#### TASK REQUIREMENTS:
From the entries that follow, report every line in which "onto" occurs.

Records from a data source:
*** Begin section ***

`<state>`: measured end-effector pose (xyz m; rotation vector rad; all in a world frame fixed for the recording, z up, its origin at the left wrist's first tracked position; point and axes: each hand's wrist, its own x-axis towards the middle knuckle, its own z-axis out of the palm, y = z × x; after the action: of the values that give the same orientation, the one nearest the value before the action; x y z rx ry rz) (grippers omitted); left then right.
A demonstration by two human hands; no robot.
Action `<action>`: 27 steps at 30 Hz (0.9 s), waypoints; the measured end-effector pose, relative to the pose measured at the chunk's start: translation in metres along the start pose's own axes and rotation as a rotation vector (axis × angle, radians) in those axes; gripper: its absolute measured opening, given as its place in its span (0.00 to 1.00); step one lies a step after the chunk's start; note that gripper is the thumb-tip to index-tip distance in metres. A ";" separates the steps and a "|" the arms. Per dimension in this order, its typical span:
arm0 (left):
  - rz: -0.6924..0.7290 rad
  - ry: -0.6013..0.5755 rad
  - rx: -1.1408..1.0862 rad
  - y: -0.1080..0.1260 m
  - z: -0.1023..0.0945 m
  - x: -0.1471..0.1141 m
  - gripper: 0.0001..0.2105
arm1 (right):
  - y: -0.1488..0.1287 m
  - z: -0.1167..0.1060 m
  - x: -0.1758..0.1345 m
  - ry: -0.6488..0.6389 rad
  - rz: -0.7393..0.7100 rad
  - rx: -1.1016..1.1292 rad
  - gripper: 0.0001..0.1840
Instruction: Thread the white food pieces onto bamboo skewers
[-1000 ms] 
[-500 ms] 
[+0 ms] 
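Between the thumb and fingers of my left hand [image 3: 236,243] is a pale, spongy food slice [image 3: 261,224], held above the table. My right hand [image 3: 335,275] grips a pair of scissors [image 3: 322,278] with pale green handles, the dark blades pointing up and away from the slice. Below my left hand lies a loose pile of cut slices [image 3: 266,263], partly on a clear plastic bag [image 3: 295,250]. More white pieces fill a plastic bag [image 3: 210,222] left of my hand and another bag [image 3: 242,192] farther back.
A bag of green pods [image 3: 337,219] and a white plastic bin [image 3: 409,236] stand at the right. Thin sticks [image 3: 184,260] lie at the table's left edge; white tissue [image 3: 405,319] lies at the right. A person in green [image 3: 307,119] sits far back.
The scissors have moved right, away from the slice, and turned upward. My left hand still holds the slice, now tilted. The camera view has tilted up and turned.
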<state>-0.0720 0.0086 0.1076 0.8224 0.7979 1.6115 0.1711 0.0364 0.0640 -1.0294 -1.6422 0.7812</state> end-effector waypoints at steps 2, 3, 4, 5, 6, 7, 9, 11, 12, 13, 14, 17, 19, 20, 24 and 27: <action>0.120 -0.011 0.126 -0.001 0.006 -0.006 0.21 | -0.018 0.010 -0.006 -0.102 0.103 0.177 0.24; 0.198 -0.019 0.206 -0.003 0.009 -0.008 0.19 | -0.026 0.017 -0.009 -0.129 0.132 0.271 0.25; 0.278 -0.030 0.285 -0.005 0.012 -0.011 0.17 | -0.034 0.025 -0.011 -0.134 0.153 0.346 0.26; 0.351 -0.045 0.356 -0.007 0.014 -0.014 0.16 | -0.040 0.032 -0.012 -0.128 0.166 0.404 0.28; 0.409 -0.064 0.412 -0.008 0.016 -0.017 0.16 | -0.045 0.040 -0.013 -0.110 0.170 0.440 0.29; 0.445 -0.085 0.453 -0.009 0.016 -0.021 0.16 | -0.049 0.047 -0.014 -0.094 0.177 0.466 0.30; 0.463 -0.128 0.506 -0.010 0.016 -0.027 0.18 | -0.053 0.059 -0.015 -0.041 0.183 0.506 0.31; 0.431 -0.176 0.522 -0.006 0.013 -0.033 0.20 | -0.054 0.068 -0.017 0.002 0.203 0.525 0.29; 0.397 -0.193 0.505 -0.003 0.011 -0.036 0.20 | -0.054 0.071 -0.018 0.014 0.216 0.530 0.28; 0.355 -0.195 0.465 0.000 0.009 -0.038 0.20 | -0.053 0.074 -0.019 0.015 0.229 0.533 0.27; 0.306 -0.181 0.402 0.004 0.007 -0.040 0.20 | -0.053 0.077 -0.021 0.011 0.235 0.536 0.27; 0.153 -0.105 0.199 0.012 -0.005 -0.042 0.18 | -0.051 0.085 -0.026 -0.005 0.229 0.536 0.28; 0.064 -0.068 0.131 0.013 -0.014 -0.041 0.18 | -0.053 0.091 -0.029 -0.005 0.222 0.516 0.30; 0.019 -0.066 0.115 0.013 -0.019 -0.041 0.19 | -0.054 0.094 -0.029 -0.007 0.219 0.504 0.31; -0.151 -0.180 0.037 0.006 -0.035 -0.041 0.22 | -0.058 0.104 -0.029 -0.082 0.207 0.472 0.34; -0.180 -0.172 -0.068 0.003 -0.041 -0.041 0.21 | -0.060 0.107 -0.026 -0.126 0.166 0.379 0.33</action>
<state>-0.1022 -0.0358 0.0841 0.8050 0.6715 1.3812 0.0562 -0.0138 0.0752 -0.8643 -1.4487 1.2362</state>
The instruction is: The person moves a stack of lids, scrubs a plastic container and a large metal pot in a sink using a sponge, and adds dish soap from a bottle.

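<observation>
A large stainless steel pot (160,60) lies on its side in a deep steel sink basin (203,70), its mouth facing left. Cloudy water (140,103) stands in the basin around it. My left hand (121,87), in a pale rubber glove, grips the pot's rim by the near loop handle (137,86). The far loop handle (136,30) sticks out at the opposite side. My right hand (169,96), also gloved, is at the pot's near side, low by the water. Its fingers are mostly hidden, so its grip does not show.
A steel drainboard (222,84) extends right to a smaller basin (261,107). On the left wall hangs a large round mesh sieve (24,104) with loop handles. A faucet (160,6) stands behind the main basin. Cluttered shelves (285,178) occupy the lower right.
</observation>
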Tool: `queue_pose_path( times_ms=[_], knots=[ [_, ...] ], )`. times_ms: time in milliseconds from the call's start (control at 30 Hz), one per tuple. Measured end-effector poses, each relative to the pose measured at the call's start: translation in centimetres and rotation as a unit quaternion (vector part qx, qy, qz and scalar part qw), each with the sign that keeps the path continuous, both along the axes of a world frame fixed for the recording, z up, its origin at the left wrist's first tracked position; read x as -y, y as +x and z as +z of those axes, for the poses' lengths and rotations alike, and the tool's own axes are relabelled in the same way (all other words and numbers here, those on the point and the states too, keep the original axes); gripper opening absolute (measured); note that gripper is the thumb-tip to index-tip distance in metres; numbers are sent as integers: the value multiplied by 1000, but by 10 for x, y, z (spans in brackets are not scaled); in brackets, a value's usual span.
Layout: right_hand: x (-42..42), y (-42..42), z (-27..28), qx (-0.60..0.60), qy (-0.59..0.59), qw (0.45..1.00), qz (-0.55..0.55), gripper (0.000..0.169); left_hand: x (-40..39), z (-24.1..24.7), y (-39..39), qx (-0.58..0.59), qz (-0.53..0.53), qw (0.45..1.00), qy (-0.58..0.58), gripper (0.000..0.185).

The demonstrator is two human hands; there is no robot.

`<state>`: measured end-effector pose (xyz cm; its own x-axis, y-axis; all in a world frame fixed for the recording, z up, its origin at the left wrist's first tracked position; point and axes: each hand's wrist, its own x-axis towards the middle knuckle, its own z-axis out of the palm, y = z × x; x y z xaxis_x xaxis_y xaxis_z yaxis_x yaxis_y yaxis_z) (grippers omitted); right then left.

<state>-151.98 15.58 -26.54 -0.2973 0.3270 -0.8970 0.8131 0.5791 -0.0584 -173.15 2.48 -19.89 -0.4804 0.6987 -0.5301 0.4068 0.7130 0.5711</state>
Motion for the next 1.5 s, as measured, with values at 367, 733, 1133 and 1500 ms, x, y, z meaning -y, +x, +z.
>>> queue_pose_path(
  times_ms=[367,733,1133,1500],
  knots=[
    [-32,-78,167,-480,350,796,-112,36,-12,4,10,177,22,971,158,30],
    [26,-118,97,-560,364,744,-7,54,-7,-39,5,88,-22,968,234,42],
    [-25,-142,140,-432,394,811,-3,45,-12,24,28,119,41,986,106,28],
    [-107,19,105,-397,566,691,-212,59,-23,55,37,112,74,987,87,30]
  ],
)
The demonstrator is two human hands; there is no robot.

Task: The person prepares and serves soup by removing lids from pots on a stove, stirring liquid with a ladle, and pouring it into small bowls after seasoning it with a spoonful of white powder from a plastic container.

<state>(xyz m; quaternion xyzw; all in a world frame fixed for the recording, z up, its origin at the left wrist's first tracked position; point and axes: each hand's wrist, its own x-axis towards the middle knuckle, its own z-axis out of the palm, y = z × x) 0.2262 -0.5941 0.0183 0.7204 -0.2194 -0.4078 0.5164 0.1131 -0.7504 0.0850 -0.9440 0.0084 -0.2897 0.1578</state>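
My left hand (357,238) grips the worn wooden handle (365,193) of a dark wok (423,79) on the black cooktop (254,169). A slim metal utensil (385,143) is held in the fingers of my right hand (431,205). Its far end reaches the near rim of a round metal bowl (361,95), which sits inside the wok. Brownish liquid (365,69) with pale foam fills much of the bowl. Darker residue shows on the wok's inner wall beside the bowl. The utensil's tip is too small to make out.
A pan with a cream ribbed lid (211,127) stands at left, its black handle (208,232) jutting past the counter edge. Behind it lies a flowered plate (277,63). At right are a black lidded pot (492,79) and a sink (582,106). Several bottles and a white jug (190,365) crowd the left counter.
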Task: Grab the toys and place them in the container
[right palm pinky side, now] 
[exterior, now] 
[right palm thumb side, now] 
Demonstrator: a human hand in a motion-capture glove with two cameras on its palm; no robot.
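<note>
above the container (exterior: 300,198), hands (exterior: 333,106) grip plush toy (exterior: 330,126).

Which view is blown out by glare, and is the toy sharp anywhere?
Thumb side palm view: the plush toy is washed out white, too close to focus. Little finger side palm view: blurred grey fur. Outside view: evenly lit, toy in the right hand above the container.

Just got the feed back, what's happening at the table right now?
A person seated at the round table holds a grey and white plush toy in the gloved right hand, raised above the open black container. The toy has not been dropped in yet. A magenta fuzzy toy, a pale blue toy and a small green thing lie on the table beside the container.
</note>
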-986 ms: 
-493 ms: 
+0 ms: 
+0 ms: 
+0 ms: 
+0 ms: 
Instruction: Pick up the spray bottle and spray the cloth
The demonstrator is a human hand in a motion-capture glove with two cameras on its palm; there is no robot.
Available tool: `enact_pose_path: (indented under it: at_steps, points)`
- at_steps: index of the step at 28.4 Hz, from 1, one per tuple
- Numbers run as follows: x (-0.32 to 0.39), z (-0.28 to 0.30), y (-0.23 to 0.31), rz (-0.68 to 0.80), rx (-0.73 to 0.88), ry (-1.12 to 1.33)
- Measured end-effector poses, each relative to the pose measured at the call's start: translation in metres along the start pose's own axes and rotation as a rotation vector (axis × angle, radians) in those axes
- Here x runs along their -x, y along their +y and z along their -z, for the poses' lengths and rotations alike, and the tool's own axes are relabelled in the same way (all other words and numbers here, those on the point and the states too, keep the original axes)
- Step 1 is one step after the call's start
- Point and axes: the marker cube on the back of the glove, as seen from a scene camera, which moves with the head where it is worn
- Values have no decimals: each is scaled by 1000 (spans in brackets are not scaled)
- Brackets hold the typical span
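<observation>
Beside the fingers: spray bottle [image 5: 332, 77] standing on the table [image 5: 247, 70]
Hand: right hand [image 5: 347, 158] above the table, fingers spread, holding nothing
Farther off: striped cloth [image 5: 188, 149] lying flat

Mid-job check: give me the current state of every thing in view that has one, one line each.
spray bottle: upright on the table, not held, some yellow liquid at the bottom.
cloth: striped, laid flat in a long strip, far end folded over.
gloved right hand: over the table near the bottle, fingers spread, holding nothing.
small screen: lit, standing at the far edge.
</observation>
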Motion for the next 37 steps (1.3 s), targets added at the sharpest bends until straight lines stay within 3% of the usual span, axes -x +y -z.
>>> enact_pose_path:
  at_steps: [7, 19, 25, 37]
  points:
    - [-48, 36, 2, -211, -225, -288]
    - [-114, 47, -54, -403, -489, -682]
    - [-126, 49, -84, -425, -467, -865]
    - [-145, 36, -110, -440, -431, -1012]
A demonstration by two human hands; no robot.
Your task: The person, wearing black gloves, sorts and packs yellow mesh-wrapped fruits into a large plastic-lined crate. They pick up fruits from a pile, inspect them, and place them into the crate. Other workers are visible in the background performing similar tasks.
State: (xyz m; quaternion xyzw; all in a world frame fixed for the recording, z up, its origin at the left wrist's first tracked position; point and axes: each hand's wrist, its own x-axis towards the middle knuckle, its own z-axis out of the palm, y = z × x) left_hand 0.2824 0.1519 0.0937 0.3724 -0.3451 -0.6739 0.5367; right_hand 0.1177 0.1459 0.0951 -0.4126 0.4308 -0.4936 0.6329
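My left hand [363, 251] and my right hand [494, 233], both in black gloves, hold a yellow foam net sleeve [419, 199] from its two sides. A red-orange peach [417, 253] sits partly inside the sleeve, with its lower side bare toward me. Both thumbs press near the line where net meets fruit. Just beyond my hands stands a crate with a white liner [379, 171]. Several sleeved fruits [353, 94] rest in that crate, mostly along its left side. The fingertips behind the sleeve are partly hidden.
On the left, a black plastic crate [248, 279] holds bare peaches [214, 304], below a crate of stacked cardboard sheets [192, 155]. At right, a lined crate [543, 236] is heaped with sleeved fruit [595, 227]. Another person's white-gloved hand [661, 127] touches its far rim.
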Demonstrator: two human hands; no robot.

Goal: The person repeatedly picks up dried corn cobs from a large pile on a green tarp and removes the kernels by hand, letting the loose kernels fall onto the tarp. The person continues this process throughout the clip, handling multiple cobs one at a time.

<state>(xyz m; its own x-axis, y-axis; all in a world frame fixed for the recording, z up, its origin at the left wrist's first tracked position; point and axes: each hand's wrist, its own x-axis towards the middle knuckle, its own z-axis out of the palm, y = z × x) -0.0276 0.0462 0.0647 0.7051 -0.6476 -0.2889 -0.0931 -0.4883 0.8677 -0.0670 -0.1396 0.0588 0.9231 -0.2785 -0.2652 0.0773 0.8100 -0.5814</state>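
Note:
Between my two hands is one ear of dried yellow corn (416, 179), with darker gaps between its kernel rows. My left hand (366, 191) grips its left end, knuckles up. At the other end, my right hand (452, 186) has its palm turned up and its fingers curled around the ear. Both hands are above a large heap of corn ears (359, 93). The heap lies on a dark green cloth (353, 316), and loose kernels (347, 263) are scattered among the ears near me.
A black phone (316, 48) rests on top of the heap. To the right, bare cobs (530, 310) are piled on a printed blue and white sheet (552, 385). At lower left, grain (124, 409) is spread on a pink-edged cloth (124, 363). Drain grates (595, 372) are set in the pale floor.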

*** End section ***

#### SOLUTION:
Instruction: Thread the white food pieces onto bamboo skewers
Goal: The person repeatedly picks up dried corn cobs from a large pile on a green tarp and removes the kernels by hand, letting the loose kernels fall onto the tarp. The person continues this process throughout the clip, handling multiple cobs one at a time.

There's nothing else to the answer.